L’apparition de ces nouveaux défis pour notre système de santé nous invite donc à revisiter des réponses parfois automatisées et souvent inadaptées, comme lorsqu’elle est sanitaire, avec le coût que l’on connait, alors que le patient a besoin d’être aider pour retrouver une vie sociale autonome, inclus dans la société.
Entendons-nous bien ! Il ne s’agit pas de réduire les dépenses utiles, au contraire. Entre 2007 et 2012, ce sont 4,7 milliards d’euros supplémentaires qui ont été apportés aux personnes âgées et handicapées sur l’ONDAM médico-social, dont 3,3 milliards d’euros pour les personnes âgées (+70% des moyens). Il s’agit de repenser notre modèle pour l’adapter et assurer sa pérennité, en renforçant la logique de prévention !

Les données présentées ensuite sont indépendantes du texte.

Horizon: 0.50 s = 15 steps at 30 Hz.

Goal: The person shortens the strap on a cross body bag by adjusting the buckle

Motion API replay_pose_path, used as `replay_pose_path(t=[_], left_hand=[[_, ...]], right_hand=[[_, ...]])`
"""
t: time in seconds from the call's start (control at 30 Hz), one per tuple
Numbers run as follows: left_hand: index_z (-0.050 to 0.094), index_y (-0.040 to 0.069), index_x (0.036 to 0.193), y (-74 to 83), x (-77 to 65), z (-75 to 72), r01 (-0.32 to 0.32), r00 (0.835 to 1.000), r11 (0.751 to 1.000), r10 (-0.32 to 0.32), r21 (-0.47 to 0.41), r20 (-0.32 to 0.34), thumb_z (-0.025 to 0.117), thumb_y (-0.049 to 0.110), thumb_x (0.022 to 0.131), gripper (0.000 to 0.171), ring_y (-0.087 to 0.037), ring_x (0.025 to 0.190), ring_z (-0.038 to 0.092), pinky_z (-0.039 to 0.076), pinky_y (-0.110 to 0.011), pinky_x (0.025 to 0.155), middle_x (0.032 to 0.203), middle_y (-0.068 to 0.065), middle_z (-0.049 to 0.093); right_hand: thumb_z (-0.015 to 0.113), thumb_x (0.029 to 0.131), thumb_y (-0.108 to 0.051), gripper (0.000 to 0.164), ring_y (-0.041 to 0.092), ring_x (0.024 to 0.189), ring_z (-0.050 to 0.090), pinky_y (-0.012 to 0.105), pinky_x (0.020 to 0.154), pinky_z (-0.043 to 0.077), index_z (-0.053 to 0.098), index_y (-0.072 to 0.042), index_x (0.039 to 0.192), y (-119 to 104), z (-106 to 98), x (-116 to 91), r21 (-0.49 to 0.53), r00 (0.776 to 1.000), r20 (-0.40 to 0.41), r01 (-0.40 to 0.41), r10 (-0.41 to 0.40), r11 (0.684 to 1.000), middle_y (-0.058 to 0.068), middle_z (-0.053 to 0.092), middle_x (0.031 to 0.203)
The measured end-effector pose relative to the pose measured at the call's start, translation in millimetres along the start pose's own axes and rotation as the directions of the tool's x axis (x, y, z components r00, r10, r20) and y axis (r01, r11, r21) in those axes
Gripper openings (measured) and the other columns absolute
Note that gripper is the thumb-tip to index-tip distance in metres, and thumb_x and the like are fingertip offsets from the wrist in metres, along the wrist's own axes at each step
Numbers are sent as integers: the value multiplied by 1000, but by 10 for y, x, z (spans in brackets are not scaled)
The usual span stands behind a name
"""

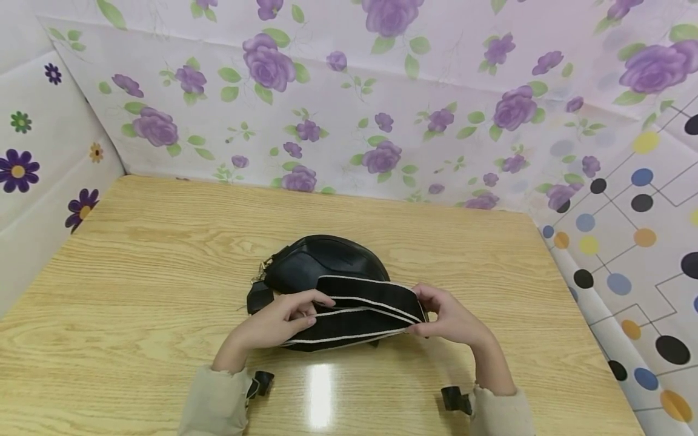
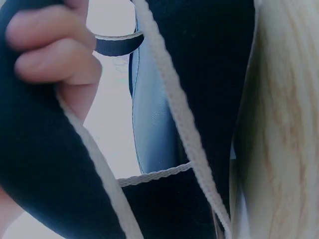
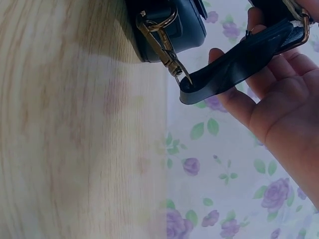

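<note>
A black leather handbag [image 1: 327, 257] lies on the table, with its wide black, white-edged strap [image 1: 349, 326] folded in front of it. My left hand [image 1: 267, 321] grips the strap's left part between thumb and fingers. In the left wrist view its curled fingers [image 2: 60, 55] lie over the black webbing. My right hand [image 1: 449, 318] holds the strap's right end. The right wrist view shows a leather end tab [image 3: 234, 67] in that hand, joined to the handbag by a gold clasp [image 3: 162, 47]. The thumb and strap ends are partly hidden.
The handbag rests on a wood-grain table [image 1: 163, 254]. A small black leather tag [image 1: 259, 297] hangs at the bag's left end near gold hardware. Behind the table stands a flower-printed sheet [image 1: 338, 109]; a dotted sheet [image 1: 632, 272] borders the right side.
</note>
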<state>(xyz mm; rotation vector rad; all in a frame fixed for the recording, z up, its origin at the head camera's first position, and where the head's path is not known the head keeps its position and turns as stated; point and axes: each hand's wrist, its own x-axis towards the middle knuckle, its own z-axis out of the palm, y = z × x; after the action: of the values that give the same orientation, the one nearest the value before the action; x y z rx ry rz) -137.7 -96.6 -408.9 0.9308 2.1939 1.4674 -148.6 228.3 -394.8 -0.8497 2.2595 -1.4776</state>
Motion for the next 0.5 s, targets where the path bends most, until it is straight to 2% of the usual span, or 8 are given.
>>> replay_pose_path(t=[0.1, 0.23, 0.33, 0.4, 0.43, 0.5], left_hand=[[54, 8, 121, 9, 0, 0, -22, 1000, 1000, 22, -21, -9, 49, 12, 93, 29, -9, 55, 41, 38, -23, 51, 70, 3, 50], [60, 6, 117, 29, 1, -5, -25, 1000, 997, 24, -72, -14, 55, 18, 90, 30, -6, 41, 26, 29, -20, 41, 50, 9, 33], [61, 4, 114, 43, 0, -15, -26, 1000, 995, 25, -94, -11, 59, 18, 87, 31, -5, 37, 18, 24, -19, 38, 44, 10, 26], [62, 3, 113, 41, 1, -24, -33, 999, 995, 32, -90, -11, 61, 18, 86, 31, -5, 36, 17, 24, -19, 38, 44, 8, 33], [62, 2, 112, 37, 2, -28, -38, 999, 996, 38, -84, -11, 61, 19, 85, 32, -4, 36, 16, 25, -18, 38, 47, 6, 42], [63, 1, 111, 24, 2, -37, -48, 999, 996, 48, -75, -13, 62, 19, 85, 31, -4, 38, 17, 26, -17, 40, 63, -1, 59]], right_hand=[[66, 68, 12, 29, 15, 73, 54, 29, 67, 44, 54, 0, 92, 0, -4, 0, 1, 1000, 9, -2, 2, 1000, 4, 56, 85], [68, 70, 5, 28, 16, 74, 54, 30, 69, 44, 55, -3, 94, 0, -15, -7, 13, 1000, 20, 5, -6, 1000, 4, 56, 87], [68, 70, 5, 29, 16, 74, 54, 31, 68, 44, 55, -3, 95, -57, -18, -10, 22, 999, 32, 32, -32, 999, 3, 57, 87], [67, 70, 7, 29, 15, 74, 54, 31, 67, 44, 55, -3, 95, -120, -13, -6, 27, 998, 39, 52, -53, 998, 2, 57, 87], [67, 70, 8, 30, 14, 74, 54, 31, 67, 44, 55, -3, 94, -154, -9, -4, 27, 997, 42, 60, -61, 998, 2, 57, 87], [66, 68, 12, 31, 14, 74, 54, 32, 66, 45, 55, -2, 94, -216, 1, 2, 27, 996, 47, 76, -77, 997, 1, 57, 87]])
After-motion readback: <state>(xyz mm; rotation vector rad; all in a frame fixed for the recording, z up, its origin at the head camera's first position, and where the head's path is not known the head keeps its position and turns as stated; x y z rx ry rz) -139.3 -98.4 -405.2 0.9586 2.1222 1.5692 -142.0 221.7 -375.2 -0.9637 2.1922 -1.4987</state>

Vous le voyez, les chantiers à ouvrir pour sauver notre modèle social et garantir la solidarité nationale sont nombreux.
Lundi, à Bordeaux, le Président de la République, l’a affirmé : « Notre modèle social n’est pas intangible. Notre modèle social doit rester vivant. Le réformer, l’adapter, c’est le sauver et le pérenniser ! »
Avec l’installation du Haut Conseil du Financement de la Sécurité Sociale, Nicolas Sarkozy a souhaité associé les partenaires sociaux aux réflexions sur l’avenir du financement.

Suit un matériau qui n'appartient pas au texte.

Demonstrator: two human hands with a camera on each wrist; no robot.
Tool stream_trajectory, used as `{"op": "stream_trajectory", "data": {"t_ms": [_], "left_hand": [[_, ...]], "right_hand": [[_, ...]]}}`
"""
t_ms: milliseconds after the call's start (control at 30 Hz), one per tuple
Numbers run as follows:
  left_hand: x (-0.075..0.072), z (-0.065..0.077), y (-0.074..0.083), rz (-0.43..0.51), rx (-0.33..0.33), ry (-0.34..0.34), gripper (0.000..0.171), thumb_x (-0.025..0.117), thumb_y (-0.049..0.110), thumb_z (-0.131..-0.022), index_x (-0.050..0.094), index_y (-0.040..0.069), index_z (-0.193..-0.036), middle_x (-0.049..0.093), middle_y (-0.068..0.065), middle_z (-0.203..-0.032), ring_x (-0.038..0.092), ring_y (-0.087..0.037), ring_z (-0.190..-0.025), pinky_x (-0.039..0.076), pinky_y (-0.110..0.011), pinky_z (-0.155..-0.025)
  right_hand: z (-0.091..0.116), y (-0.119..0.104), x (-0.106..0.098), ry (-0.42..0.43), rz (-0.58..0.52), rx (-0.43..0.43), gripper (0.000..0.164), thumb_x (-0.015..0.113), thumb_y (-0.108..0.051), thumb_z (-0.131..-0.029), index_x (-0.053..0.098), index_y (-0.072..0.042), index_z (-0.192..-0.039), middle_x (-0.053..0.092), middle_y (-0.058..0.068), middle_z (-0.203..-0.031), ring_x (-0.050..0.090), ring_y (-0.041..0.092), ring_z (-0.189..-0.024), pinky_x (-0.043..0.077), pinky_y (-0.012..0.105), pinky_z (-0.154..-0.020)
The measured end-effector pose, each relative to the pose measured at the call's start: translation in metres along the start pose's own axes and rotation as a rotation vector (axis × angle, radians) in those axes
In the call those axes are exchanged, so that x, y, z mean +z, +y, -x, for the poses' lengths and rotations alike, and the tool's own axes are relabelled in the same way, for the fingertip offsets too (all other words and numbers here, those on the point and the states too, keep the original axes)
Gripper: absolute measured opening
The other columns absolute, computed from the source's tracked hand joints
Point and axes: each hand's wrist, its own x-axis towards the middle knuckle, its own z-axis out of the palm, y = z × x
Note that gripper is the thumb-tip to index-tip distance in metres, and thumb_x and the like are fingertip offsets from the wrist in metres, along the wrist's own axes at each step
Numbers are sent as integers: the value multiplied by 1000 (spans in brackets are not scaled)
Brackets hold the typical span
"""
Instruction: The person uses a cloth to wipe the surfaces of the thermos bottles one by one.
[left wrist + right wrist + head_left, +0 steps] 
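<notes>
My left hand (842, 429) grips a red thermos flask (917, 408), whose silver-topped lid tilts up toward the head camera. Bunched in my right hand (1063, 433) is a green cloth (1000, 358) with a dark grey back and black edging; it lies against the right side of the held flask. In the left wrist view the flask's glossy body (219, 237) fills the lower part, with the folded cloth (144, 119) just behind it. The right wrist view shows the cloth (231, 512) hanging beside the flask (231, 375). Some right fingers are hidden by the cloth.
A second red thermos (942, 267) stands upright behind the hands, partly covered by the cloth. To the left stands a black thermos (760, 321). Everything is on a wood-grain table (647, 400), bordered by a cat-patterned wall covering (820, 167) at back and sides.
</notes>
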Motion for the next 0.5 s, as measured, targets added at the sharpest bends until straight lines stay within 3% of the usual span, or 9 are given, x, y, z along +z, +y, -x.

Cette concertation, que vous appelez de vos vux, Madame la Secrétaire Générale, est en effet indispensable sur la question du financement. Elle l’est tout autant sur la question de la dépense.
Je veux vous dire aujourd’hui que les contributions des partenaires sociaux et en particulier de la CFTC sont attendues de tous.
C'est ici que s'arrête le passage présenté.